Histological brain sections (10 μm of thickness) were placed on slides and stained with an amyloid stain, Congo Red kit (Congo Red Stain Kit/Amyloid Stain; Abcam, Cambridge, UK), following the manufacturer’s protocol, with some slight modifications. Briefly, sections were quickly washed in PB; then, they were hydrated with distilled water. Slides were stained with 4–6 drops of Hematoxylin, incubated for 50–60 s, and rinsed with tap water. Slides were then stained with 4–6 drops of Bluing Reagent, incubated for 30 s, and rinsed in distilled water. Slides were dipped in 95% alcohol for 5 s and stained with Congo Red Solution for 20 min. Finally, slides were quickly dipped twice in 100% alcohol, dipped repeatedly (4 dips) in a clearing agent, and mounted in synthetic resin.

2.6. Imaging and Quantification of Aβ Plaques

To quantify Aβ plaques in each brain, we analyzed brains from a minimum of 3 independent experiments; in particular, 12 brains from flies reared on STD and 15 brains from flies reared on the Lisosan G-supplemented diet. For image analysis, we used ImageJ software, available at: https://imagej.net/ij/ (accessed on 1 February 2024). Blinded quantification of Aβ plaques in histological preparations of Congo Red stained brain sections was performed by counting individual plaques in non-overlapping digital images captured using the 100× objective (Zeiss Axioskop 2 plus microscope; Carl Zeiss, Oberkochen, Germany). For the larger deposits of Aβ peptide, detectable as intense Congo Red staining, we also measured the area. Aβ plaques above 5 nm2 were considered as large.

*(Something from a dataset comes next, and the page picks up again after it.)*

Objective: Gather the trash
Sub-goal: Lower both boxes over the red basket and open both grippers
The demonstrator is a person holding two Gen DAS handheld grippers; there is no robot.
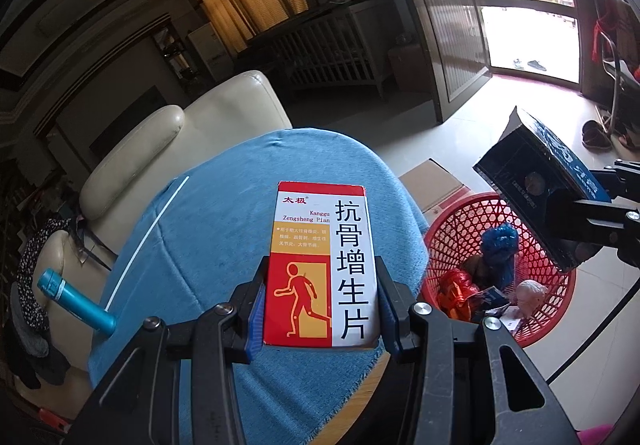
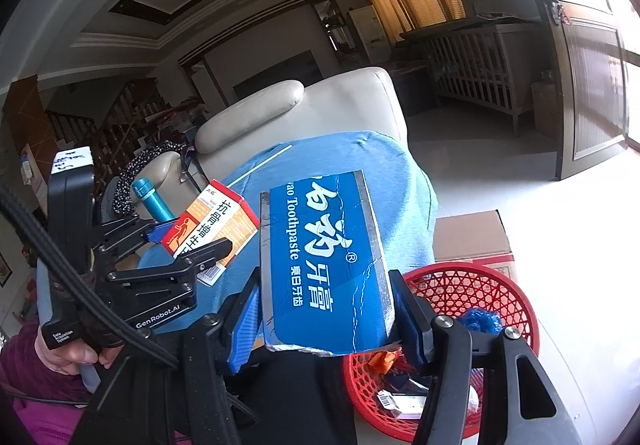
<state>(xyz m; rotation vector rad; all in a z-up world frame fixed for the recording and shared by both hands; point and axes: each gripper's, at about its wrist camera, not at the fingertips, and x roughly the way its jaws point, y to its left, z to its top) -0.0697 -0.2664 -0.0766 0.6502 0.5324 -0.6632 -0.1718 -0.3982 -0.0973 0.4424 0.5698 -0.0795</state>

2.7. Confocal Immunostaining

For immunostaining detection, longitudinal sections were washed in PB and then pre-incubated for 30 min at room temperature with 5% and 10% of normal goat serum in PB containing 0.5% Triton X-100. Pre-treated sections were incubated overnight at 4 °C with the following rabbit primary antibodies: anti-cleaved caspase 3 (1:500), anti-nitrotyrosine (1:100), anti-LC-3 (1:100), and anti-p62 (1:200) [51,52] in PB containing 0.5% Triton X-100. Following washes in PB, the sections were incubated in the appropriate Alexa Fluor secondary antibodies (1:200) in PB for 1.5 h at room temperature. Incubation in secondary antibody alone was performed as a negative control.
Images were acquired by a Zeiss LSM 710 confocal microscope (Carl Zeiss). Blinded analysis of cleaved caspase 3 and nitrotyrosine immunostaining was carried out on the single images of each brain section. Each image was converted to grayscale and normalized to the background using Adobe Photoshop (Adobe Systems, Mountain View, CA, USA). Mean gray levels were then measured in the selected areas [53]. A minimum of 10 areas from at least 10 different flies collected in 3 independent experiments were analyzed for each experimental group.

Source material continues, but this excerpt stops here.